Here, they pause: This work requires ritual. Ccanahuiri, the priest, is called in to inaugurate the first of many ceremonial payments to the gods. The offerings begin small and grow in complexity as bridge-building progresses. The first involve blowing smoke and spitting a fermented drink over the ropes to guarantee their strength for the coming year. Ccanahuiri and two fellow elders also chant Quechua incantations, asking the gods, collectively known as apus, to bless the bridge and those who use it.
"We must pay tribute to the mother earth and gods of the hills to protect us and the bridge," he says. "Without the tribute, the bridge turns on us. It sucks people in, giving them to the river."
Hundreds of people from neighboring hamlets join the Huinchirians to weave the q'oya into cords. Volunteers are provided with plentiful food and drink in return for long hours of work.
Some cords are more demanding than others: the bridge will be about 200 feet long, but the support cables run longer, leaving ample length to secure them to rock abutments on either side of the gorge.
The bridge is really a series of 25 cords braided into six-inch-thick cables that serve as the base and railings. These are run across the gorge and secured to stone posts. Once these are in place, the bridge builders – always men – inch their way along the cables from each side, weaving what will be the bottom edge of the bridge to the railings they hold. Last, flooring is added, made of more grass, twigs and other natural materials gathered in Huinchiri and neighboring areas. The floor must be six inches thick to keep people and animals from stumbling as the Apurimac roars by below.
The whole process takes three days – and at each stage, tributes are made to the gods. The final ceremony, performed before the first person crosses the new bridge, is the most elaborate: the sacrificial burning of two sheep and offerings of guinea pigs, a delicacy in today's Peru; coca leaves, an age-old antidote to hunger in these hills; and local produce.
Even the elaborate bridge celebration may not be enough to keep a 21st-century village connected to its ancient Incan roots.
The young people of Huinchiri are leaving for better opportunities, breaking their ties with the past. The regional government recently banned the consumption of a sugar-cane brew popular in the highlands and with volunteers at the reconstruction ceremony ("It makes people stupid," the regional president says), and the Peruvian government wants to wipe out all but a small amount of coca leaves that are used for chewing, in teas, and in ceremonies like the one here in Huinchiri.

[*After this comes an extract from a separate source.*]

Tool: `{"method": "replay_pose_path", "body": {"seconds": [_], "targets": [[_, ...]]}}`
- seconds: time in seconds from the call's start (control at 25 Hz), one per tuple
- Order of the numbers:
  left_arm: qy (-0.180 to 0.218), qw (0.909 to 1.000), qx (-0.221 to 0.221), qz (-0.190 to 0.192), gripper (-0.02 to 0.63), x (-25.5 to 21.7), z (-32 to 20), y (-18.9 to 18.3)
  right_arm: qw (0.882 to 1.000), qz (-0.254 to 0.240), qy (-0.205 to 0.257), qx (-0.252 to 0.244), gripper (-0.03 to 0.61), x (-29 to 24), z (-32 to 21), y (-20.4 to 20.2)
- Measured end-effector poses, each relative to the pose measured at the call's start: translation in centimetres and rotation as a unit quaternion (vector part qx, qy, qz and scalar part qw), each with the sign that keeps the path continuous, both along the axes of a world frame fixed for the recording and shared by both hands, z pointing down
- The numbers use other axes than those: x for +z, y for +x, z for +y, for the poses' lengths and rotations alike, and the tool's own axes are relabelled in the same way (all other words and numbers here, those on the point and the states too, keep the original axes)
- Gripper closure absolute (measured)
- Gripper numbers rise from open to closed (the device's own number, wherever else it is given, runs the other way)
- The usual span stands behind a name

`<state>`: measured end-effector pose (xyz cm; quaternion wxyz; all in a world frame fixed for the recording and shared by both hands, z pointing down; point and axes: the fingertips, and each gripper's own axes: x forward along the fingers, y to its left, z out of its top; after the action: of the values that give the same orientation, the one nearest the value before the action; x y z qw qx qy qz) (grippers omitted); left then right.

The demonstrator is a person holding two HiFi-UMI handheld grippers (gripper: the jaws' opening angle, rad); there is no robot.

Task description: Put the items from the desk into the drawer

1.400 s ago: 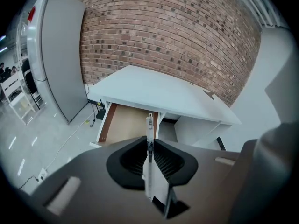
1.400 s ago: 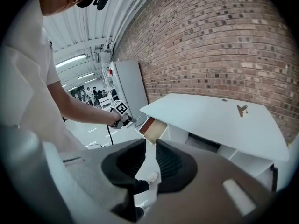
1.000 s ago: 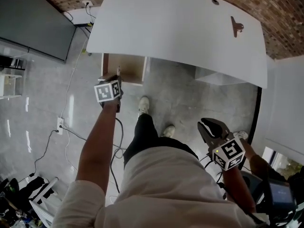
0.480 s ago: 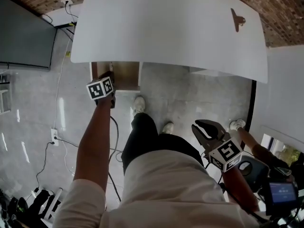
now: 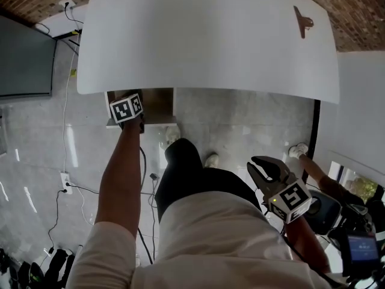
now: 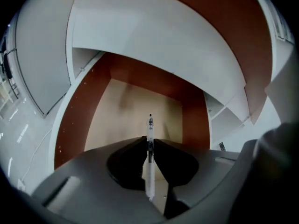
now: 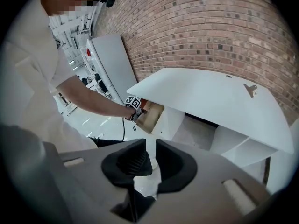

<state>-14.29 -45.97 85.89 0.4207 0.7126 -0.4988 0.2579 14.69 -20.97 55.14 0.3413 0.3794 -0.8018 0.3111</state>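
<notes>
My left gripper [image 6: 150, 141] is shut on a clear pen [image 6: 150, 132] that points forward into the open drawer [image 6: 140, 106], over its beige bottom. In the head view its marker cube [image 5: 126, 109] hangs at the front edge of that drawer [image 5: 155, 103], under the left end of the white desk [image 5: 204, 35]. A small brown clip-shaped item [image 5: 302, 22] lies on the desk at the far right. My right gripper [image 5: 269, 169] stands open and empty, low at my right side, away from the desk. In its own view the right gripper [image 7: 150, 146] faces the desk [image 7: 210, 101] and the drawer [image 7: 152, 116].
A dark panel [image 5: 24, 65] stands at the left. Cables [image 5: 147, 179] and a wall socket [image 5: 64, 180] lie on the grey floor. A brick wall [image 7: 210, 27] runs behind the desk. A white cabinet [image 5: 361, 101] stands at the right, with equipment [image 5: 355, 245] below it.
My left gripper has moved forward with the pen, from in front of the drawer to over its front edge. The right gripper has stayed low at my side.
</notes>
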Motion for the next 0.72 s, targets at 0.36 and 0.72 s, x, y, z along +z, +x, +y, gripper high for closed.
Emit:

Organizers lament that people are more interested in the party than in helping with the bridge. Ccanahuiri says that villages at lower altitudes in charge of bringing twigs for the bridge floor simply overlooked the task this year, making the flooring a bit more precarious.
The local government hopes the ceremony will bring in tourists – so much so that the district mayor frowned on the ritual tributes, saying they are archaic and could scare away people.
And then there is the bridge itself, all ceremony and little function, difficult to see as a symbol of a culture's vitality. As it slips out of use, its stories are disappearing.
"What we know about the bridge does not come from books or school, but from what our parents and grandparents told us," says Ccanahuiri. "The stories come from the time of the Incas, but we are not transmitting them anymore."